Methods for Resource Group Division
In Doris, users can divide system resources into different resource pools based on specific business needs, ensuring resource independence and mutual non-interference between pools. By binding resource pools to different users, Doris achieves refined resource management and control among users. Doris offers three primary methods for resource division:
- Resource Group: Uses BE nodes as the smallest granularity and divides resources into multiple groups by setting tags.
- Workload Group: Divides resources into multiple groups with CPU/Memory/IO as the smallest granularity, enabling more detailed resource allocatio
- Compute Group: A method for dividing resources in a storage-compute separation model, similar to Resource Group, using BE nodes as the smallest granularity.
Resource Group Division | Granularity of Isolation | Description of Isolation Solution | Soft/Hard Limit | Cross-Group Queries |
---|---|---|---|---|
Resource Group | Server node level, fully isolated resources | Sets tags for BE nodes, with BE nodes sharing the same tag forming a resource group, enabling node-level resource isolation within the cluster and resource restriction per query. Facilitates fault isolation, where issues within one resource group do not affect others. | Hard Limit | Not supported. Must ensure at least one data replica within the resource group. |
Workload Group | Resource granularity, including CPU, memory, IO, etc. | Utilizes cgroup for CPU, memory, IO, and concurrency resource control; provides query queuing to avoid resource contention. | Supports both hard and soft limits | Supported |
Compute Group | Server node level, fully isolated resources | Based on a storage-compute separation architecture, data is visible across multiple Compute Groups; enables node-level resource isolation within the cluster and resource restriction per query without relying on replica tags. | Hard Limit | Not supported. Must ensure at least one data replica within the resource group. |
Soft and Hard Resource Limits
In Doris, soft limits (soft limit) and hard limits (hard limit) can be used to restrict resource usage:
- Hard Limit: Represents the absolute upper limit of resources that can be used, which cannot be exceeded by tenants. Once the hard limit is reached, requests for additional resources will be rejected. Hard limits are generally used to prevent resource exhaustion within the cluster or contention between different businesses, ensuring cluster stability and performance.

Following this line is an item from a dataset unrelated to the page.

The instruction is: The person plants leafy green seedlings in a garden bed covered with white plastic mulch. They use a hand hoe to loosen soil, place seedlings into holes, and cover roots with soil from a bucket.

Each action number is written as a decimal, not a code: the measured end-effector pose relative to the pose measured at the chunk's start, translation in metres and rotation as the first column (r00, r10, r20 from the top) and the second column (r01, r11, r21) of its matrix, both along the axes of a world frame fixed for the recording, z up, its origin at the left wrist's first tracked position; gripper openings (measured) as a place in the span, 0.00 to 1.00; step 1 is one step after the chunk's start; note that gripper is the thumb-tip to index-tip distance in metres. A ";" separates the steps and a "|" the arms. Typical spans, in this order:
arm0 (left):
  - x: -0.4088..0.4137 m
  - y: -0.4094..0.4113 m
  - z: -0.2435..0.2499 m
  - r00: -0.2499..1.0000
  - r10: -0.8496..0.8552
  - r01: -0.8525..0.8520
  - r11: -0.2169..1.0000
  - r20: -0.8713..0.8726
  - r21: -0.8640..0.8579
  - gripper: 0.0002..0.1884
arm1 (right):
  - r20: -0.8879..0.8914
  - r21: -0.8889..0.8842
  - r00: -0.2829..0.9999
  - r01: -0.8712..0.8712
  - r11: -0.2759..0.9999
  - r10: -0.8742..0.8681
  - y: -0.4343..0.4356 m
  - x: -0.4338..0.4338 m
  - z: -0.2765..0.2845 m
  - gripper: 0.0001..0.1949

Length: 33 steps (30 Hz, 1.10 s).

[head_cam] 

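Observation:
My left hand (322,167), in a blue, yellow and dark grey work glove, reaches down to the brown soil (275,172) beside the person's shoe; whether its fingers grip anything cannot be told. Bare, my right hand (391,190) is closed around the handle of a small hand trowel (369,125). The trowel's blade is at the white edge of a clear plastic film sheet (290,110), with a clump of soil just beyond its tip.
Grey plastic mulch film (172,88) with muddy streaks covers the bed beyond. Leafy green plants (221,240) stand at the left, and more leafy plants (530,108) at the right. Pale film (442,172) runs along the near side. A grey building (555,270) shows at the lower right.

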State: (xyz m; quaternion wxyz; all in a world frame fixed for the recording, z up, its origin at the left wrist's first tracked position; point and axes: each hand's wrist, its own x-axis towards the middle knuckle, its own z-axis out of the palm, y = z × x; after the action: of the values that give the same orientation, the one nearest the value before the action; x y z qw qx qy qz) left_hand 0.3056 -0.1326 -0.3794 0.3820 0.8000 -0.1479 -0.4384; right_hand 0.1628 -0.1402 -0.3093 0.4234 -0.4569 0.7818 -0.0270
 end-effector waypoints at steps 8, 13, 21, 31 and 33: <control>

- Soft Limit: Represents a recommended upper limit that can be exceeded. When the system is not busy, tenants can borrow resources from other resource groups if they exceed the soft limit. However, during peak times or when resources are contended, tenants exceeding the soft limit will not receive additional resources.
Resource groups divided using Resource Group/Compute Group methods only support hard limits. Workload Groups support both soft and hard limits. Soft limits for Workload resources are typically used for managing sudden resource spikes, such as temporary query peaks or brief data ingestion increases. Hard limits are used to prevent resource abuse, enabling absolute resource isolation between different businesses to avoid contention. Reasonable use of soft and hard limits can prevent cluster resource exhaustion while providing flexibility for development and operations.